Printable Version of Topic
Click here to view this topic in its original format
Unofficial VirtualDub Support Forums > General Discussion > 32 Bit To 64 Bit Performance Impact. Impressions


Posted by: Thefumigator Feb 9 2005, 05:26 PM
Hi everyone!!, wanted to share my first testing about the speed difference between 32 and 64 bit virtual dub, running 32 and 64 bit Xvid respectively. Here are the details:


TEST:

Recompression of an Xvid file, lenght 3:10 aprox.


Hardware:

Asus K8V-X socket 754 + athlon 64 3000 + Kingston 512MB DDR400 Cas Latency 3
(similar performance impact should be achieved with an "EMT64 enabled" Intel processor)


Software:

Virtual dub 1.6.3 64 bit + Codec Xvid 64 bit (under Windows XP x64 RC)

VS

Virtual dub 1.5.1 32 bit + Xvid 32 bit (under Windows 2000 32 bit)


Results:

Second pass full recompress:

Decoder configuration 32 , 64:

user posted image user posted image

user posted image user posted image


Motion configuration 32 , 64:

user posted image user posted image

Profile 32, 64:

user posted image user posted image

Doubts:

- Don't know if closed GOV is significative in performance. I don't have enough time and I just realized watching the screenshot
-As far as I know different versions of Virtual Dub don't have perfromance impact, at least, version 1.5.1 is no faster or slower that 1.6
-It seems Xvid 64 bit I've got is compiled using Intel 64 bit compiler, which makes programs to run slower on AMD 64 processors (quite logical). However, don't know which compiler was used for Virtual dub 64 bit, but as far as I know, Microsoft has a preview 64 bit version of Visual Basic .NET 2005 so people who wants to make some noise may want to download that for free.
-Deringing to the 64 bit test, don't know if this has impact in performance.


Conclusions

the 64 bit test is 28 seconds faster than the 32 bit test. That's about 20% faster. Imagine having a 10 hours processing with Xvid, under 64 bit that would take 8 hours. It's quite interesting knowing that everythin including windows is still beta and not hardly optimized for 64 bit but just compiled to run. I hope to see a better version of 64 bit Vdub and Xvid.
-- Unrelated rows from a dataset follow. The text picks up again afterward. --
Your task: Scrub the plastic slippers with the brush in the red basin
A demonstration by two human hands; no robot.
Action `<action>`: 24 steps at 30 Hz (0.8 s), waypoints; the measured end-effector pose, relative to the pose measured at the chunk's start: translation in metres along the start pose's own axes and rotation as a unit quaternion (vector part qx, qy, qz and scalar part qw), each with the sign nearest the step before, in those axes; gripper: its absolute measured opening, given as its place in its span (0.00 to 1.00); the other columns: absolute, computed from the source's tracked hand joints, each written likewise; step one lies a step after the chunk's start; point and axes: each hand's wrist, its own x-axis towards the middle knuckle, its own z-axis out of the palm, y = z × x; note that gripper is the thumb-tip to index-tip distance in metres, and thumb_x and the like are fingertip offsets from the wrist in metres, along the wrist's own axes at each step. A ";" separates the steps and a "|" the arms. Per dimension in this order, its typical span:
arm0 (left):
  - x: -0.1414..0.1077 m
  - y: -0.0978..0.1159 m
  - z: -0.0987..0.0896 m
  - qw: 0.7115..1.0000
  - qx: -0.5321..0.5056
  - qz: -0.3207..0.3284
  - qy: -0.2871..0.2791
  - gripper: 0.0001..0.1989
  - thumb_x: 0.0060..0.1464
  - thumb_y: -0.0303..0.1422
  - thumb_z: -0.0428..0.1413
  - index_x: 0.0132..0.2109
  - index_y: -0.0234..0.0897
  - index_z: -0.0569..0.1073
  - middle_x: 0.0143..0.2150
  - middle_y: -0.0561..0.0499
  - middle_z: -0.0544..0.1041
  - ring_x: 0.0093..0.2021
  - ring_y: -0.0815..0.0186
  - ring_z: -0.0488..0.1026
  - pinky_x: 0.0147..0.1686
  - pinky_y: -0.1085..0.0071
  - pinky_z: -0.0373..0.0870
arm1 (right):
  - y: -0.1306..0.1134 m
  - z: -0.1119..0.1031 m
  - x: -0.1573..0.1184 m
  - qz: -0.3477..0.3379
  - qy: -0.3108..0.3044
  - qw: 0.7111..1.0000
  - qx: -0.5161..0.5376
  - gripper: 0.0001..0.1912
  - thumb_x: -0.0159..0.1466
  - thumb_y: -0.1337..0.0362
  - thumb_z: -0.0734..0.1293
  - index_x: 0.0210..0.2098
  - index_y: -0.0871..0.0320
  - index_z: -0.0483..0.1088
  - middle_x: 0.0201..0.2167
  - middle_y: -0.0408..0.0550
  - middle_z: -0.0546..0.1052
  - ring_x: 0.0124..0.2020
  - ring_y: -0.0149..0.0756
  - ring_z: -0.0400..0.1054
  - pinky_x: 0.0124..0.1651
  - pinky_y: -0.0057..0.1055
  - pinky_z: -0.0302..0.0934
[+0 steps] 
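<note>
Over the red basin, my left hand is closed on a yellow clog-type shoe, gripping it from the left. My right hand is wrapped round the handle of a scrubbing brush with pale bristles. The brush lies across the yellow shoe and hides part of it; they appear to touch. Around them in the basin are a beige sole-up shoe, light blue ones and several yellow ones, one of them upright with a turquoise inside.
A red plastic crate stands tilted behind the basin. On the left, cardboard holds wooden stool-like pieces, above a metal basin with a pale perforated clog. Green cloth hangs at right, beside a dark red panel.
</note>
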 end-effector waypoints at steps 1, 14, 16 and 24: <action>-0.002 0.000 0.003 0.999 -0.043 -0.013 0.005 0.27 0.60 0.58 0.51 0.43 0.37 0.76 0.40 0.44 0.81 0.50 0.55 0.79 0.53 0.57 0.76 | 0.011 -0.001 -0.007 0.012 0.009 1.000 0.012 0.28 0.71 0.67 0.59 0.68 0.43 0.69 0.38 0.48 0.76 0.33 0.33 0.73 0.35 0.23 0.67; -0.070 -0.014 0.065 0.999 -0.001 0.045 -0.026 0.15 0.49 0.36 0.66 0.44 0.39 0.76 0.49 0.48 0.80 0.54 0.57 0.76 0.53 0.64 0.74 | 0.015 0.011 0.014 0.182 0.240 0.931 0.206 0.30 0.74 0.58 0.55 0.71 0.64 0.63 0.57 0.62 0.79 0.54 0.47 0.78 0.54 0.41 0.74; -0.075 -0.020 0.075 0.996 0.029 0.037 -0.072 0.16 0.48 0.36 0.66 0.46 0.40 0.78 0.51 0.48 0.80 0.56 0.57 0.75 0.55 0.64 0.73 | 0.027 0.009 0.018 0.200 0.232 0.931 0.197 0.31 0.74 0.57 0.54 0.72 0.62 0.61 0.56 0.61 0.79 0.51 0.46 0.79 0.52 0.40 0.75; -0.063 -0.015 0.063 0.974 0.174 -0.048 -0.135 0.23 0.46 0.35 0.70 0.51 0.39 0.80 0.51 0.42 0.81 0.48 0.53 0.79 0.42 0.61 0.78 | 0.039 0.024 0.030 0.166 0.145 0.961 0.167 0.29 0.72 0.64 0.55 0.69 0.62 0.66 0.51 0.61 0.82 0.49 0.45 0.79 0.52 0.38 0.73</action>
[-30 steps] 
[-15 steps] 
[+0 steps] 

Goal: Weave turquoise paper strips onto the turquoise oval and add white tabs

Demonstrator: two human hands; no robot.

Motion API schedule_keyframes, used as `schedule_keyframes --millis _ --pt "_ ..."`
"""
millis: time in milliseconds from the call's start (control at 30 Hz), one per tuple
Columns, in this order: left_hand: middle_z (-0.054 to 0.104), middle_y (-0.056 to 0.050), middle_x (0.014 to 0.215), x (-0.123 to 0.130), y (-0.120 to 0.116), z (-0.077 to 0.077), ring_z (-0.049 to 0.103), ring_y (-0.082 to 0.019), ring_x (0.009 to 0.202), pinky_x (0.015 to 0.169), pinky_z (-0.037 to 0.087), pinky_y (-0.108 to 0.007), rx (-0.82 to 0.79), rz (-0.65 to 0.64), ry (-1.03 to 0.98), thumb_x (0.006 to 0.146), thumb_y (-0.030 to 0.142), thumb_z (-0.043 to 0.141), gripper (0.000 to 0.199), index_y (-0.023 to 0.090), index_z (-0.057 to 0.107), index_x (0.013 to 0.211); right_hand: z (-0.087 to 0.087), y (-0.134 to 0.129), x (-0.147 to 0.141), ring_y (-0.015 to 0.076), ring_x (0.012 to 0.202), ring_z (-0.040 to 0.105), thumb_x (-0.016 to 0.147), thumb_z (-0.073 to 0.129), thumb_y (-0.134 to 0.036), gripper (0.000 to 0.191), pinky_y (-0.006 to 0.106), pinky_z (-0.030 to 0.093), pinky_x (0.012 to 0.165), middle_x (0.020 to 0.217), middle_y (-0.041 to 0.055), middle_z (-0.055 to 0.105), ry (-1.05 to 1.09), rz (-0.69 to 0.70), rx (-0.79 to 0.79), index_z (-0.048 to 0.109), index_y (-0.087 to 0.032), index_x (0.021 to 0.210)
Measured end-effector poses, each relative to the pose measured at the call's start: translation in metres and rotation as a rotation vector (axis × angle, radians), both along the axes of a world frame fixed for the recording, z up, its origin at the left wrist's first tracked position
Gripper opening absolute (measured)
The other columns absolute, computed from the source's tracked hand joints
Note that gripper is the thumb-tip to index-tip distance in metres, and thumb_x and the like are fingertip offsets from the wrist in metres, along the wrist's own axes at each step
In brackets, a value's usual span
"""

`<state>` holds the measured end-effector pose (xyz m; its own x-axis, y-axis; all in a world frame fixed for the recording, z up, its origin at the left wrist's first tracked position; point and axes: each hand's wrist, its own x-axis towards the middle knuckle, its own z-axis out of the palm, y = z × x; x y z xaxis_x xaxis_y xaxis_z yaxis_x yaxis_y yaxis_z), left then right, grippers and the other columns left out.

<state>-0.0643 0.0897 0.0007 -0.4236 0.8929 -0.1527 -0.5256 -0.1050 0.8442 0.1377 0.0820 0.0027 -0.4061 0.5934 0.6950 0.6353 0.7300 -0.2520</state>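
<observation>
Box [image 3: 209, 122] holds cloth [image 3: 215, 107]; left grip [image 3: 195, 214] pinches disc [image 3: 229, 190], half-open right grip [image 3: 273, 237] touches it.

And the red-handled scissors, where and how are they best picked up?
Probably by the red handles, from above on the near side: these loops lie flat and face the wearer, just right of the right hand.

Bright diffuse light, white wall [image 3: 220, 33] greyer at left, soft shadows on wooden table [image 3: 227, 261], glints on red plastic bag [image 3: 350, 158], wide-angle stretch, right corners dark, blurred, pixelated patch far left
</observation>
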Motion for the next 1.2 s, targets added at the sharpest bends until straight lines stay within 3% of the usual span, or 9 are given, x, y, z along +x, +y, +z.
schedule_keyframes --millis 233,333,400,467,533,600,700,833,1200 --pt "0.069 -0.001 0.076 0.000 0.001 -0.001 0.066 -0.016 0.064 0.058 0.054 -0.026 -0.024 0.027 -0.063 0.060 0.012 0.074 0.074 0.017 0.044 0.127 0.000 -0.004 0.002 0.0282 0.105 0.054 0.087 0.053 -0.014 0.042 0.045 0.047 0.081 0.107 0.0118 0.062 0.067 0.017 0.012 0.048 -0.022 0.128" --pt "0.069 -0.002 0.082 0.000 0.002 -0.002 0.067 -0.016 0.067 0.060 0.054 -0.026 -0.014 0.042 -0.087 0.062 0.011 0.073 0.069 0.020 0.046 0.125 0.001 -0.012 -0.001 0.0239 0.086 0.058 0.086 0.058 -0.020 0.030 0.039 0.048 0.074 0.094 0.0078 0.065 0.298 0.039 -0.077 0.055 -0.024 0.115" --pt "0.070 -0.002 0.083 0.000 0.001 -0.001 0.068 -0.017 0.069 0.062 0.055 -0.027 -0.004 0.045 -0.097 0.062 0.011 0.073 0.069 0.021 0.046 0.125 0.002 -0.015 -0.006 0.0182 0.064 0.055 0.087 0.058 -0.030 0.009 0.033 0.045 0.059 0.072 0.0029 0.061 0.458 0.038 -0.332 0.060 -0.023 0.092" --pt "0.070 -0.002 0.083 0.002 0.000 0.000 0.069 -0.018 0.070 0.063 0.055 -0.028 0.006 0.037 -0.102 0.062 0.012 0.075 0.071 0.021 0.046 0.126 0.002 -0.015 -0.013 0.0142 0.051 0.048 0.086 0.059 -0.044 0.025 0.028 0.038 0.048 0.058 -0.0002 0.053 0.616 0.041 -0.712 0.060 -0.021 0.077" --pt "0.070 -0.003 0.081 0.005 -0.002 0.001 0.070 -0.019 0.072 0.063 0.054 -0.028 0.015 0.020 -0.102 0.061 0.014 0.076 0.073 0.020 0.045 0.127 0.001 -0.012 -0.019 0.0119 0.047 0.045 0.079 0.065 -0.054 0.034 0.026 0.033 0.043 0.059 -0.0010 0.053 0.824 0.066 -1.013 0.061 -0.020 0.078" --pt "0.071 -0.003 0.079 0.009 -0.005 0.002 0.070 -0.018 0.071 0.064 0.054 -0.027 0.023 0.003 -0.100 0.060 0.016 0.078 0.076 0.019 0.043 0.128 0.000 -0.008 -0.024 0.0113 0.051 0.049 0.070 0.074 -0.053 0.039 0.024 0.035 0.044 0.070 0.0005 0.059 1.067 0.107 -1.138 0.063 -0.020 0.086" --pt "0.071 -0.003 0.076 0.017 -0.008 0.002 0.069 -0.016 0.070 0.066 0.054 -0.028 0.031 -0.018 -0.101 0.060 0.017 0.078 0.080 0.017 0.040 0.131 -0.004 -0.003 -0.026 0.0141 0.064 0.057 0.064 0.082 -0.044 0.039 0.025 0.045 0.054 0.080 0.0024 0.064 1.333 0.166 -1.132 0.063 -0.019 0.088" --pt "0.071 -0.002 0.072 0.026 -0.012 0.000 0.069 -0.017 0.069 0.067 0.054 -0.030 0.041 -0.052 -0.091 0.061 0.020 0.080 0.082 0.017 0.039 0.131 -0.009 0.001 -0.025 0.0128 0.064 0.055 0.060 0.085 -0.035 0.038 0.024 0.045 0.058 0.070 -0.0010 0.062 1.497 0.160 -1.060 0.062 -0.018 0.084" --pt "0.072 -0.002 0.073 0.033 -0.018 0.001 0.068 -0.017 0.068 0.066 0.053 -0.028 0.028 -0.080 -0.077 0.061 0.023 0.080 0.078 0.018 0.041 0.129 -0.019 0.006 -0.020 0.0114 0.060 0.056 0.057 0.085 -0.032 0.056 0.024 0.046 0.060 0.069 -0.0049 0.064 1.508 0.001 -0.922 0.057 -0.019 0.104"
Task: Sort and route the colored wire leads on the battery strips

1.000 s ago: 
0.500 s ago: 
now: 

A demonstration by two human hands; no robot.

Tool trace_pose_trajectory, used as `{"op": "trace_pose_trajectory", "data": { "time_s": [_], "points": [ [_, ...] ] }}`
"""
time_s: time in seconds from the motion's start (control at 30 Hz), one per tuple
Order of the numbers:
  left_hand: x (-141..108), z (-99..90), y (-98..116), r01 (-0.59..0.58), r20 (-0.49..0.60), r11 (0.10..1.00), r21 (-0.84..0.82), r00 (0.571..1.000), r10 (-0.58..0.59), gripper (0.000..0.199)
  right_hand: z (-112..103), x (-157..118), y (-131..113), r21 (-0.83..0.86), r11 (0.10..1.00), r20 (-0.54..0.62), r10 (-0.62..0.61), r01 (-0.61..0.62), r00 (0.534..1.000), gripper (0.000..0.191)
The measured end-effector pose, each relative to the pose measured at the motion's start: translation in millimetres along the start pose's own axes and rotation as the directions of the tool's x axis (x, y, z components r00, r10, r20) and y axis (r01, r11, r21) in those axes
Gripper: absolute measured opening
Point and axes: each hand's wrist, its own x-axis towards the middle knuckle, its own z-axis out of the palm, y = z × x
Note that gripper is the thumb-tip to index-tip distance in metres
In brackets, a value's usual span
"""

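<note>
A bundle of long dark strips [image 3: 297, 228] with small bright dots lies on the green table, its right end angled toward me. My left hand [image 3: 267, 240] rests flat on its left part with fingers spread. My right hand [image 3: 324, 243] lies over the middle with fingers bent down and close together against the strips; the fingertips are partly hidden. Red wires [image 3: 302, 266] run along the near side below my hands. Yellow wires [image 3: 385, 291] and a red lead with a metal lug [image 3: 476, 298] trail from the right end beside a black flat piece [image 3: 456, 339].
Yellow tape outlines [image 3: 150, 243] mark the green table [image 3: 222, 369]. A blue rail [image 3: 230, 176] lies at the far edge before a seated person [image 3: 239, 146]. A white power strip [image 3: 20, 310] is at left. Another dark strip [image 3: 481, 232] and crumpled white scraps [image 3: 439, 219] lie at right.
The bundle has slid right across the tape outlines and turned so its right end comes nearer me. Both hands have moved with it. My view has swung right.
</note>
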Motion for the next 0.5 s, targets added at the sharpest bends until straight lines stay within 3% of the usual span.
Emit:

Does anyone know if DivX is going to release a 64 bit version? Avisynth 64 bit is going to be released it seems... Hope you like this test.


Posted by: Thefumigator Feb 9 2005, 06:10 PM
-I forgot to mention that The RC version I used is the latest available in the microsoft website. cool.gif
-Where it says "Visual Basic .NET 2005" it should say "Visual Studio .Net 2005"
Note that it's 32 bit also. wink.gif

Posted by: stephanV Feb 9 2005, 06:56 PM
you used XviD 1.0.x for 32 bit and XviD 1.1 for 64-bit. It is known there are speed-ups in XviD 1.1 compared with 1.0.3. Also, why didnt you use the same VirtualDub for both tests? There are 32-bit versions for the programs you used with 64-bit. It would certainly straighten out the test. smile.gif

Posted by: Thefumigator Feb 9 2005, 07:13 PM
I'm not sure about the 64 bit Xvid compilation, I've got it from a forum I even don't remember and it only came with 2 dll and an inf file... so I can't tell if it's v 1.1 but if you know where o get something more official, tell me and I will redo the test.
As far as I know, virtual dub 1.6.3 will not make Xvid faster. But if Xvid 1.1 is faster than 1.03 then I should update mine (XviD-1.0.3-20122004 _Final Release_
) Didn't know that there was a 1.1 version of Xvid LOL. biggrin.gif

Posted by: Thefumigator Feb 9 2005, 07:38 PM
Uhmm tested Vdub 32 bit v 1.6.3 with the latest Koepi's Xvid, quite an improvement over the old Xvid... ohmy.gif

user posted image

Well... 32 bit version is still slower. But at least we can find the difference between new and old Xvid... sad.gif
Anyway, I still have doubts about the 64 bit version I've got, if someone knows about a compiled version of Xvid 64 bit (that expressally says 1.1b) please tell me (direct link would be good, thanks) rolleyes.gif

Posted by: stephanV Feb 9 2005, 07:42 PM
it is certainly 1.1 since VHQ for b-frames was implemented first in 1.1. Doesnt it say anything in the about section in the codec config screen?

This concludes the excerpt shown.